Grokbase Groups Pig user January 2010
FAQ
Hi
I want to create UDF which compares a tuple with a string value like this.

public class IsEqual extends FilterFunc {
public Boolean exec(Tuple input,String str) throws IOException {
// binary compary of AND is performed here;
// if result of AND is not zero it will return true;
return true;
}


is it possible with pig UDF ??;

Actually i want to compare two binary type data with AND operation as fallows

Table data is

ramana 1010101
krishna 1000010
venkata 1101010
......
load 'data' as name,category using PigStorate("\t");
cameusers = filter data by IsEqual(category,"1000010");
store cameusers;
-----------------------------------
result i am expected is ...............
krishna 1000010


Is there any other solution for this operation without UDF? can we
compare category column with binary data?


Please give responce..


thanks
ramanaiah

Search Discussions

  • Jeff Zhang at Jan 29, 2010 at 1:12 am
    Ramana,

    Actually, there's no binary type in Pig. If you do not specify the type in
    load statement, the default type is byte array. I'm afraid you have to
    write a UDF to do the binary comparison. In the UDF, you should first
    convert the byte array to binary and then compare the two binaries.



    On Wed, Jan 27, 2010 at 11:38 PM, Ramana Venkata wrote:

    Hi
    I want to create UDF which compares a tuple with a string value like this.

    public class IsEqual extends FilterFunc {
    public Boolean exec(Tuple input,String str) throws IOException {
    // binary compary of AND is performed here;
    // if result of AND is not zero it will return true;
    return true;
    }


    is it possible with pig UDF ??;

    Actually i want to compare two binary type data with AND operation as
    fallows

    Table data is

    ramana 1010101
    krishna 1000010
    venkata 1101010
    ......
    load 'data' as name,category using PigStorate("\t");
    cameusers = filter data by IsEqual(category,"1000010");
    store cameusers;
    -----------------------------------
    result i am expected is ...............
    krishna 1000010


    Is there any other solution for this operation without UDF? can we
    compare category column with binary data?

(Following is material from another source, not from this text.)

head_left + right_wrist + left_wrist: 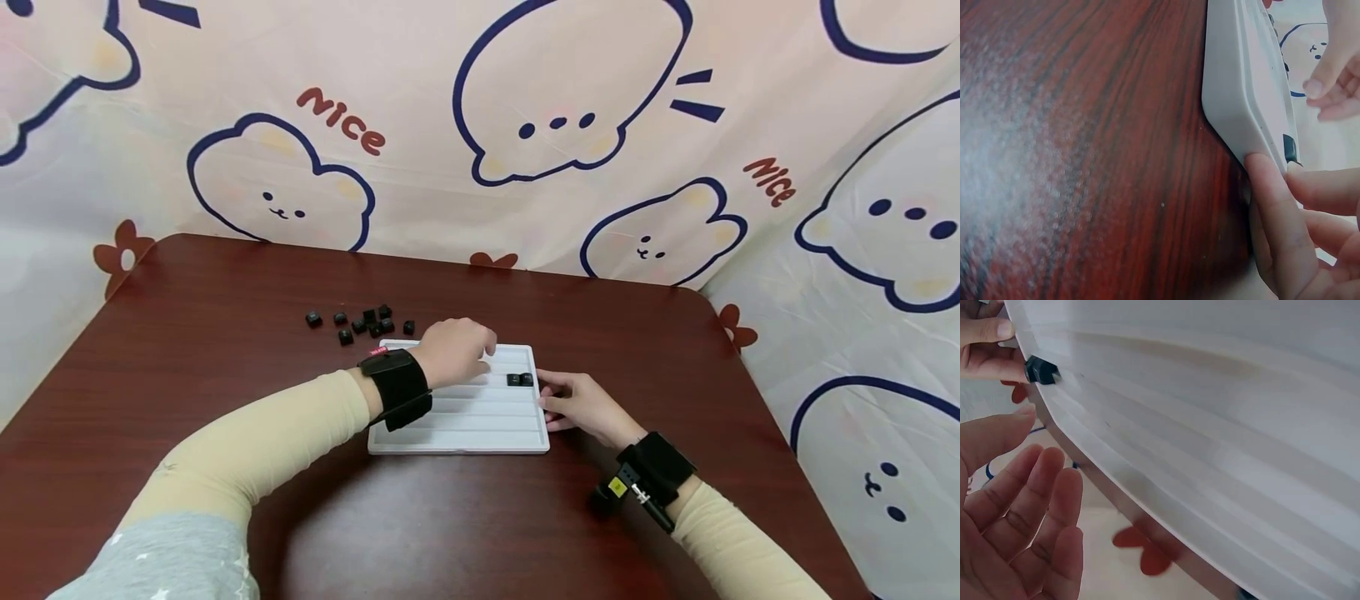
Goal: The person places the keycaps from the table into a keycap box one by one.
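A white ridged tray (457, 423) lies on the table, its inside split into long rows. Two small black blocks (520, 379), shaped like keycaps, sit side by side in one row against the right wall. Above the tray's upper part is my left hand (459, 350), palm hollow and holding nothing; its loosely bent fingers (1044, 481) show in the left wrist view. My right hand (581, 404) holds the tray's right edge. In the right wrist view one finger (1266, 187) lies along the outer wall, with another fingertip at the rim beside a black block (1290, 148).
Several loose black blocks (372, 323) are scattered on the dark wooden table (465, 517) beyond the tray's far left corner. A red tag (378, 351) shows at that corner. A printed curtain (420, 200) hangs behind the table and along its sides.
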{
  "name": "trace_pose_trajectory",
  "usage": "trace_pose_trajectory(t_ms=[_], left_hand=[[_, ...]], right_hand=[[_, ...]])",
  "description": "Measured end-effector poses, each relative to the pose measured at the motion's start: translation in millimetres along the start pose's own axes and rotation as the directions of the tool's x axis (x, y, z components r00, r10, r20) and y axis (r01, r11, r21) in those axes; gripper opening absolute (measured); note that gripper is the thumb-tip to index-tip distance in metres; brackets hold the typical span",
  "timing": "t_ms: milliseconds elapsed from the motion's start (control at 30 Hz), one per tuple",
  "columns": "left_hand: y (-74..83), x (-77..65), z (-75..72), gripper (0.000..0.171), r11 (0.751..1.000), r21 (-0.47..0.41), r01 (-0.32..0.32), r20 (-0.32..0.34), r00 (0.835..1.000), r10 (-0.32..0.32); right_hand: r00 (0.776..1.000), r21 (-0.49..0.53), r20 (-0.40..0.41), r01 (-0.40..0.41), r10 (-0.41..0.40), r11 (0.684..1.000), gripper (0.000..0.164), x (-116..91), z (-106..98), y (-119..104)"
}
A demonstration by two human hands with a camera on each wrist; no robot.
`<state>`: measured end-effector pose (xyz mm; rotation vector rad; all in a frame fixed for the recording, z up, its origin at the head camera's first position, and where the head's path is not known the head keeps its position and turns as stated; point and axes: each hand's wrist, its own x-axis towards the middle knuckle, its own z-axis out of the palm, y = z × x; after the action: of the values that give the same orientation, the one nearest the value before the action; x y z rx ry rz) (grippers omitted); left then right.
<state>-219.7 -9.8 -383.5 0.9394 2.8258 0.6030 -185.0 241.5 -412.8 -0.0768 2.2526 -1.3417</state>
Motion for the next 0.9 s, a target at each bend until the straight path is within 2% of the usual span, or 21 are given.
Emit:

    Please give responce..


    thanks
    ramanaiah


    --
    Best Regards

    Jeff Zhang
  • Mridul Muralidharan at Jan 29, 2010 at 9:50 am
    There are two ways to handle this.
    You can pass it along as a parameter as you did in the script - though
    note that, in your udf, it will be a tuple with first field == category,
    second field == "1000010".

    public Boolean exec(Tuple _input) throws IOException {
    String input = (String)_input.get(0);
    String compareStr = (String)_input.get(1);
    ...
    }

    But that might be a tad bit more expensive : since each tuple which gets
    passed through the FilterFunc will need to have the static "1000010"
    added to it.


    A better alternative is to use "define" - and initialize your IsEqual
    class with the static param you need : by passing it through constructor.


    Something like :


    public class IsEqual extends FilterFunc {
    private String compareStr;

    public IsEqual(String compareStr){
    this.compareStr = compareStr;
    }

    public Boolean exec(Tuple input) throws IOException {
    String input = (String)_input.get(0);
    ...
    }
    }


    You use it by :


    define MY_EQUAL IsEqual("1000010");

    load 'data' as name,category using PigStorate("\t");
    cameusers = filter data by MY_EQUAL(category);
    store cameusers;





    Hope this helps.
    Regards,
    Mridul


    Ramana Venkata wrote:
    Hi
    I want to create UDF which compares a tuple with a string value like this.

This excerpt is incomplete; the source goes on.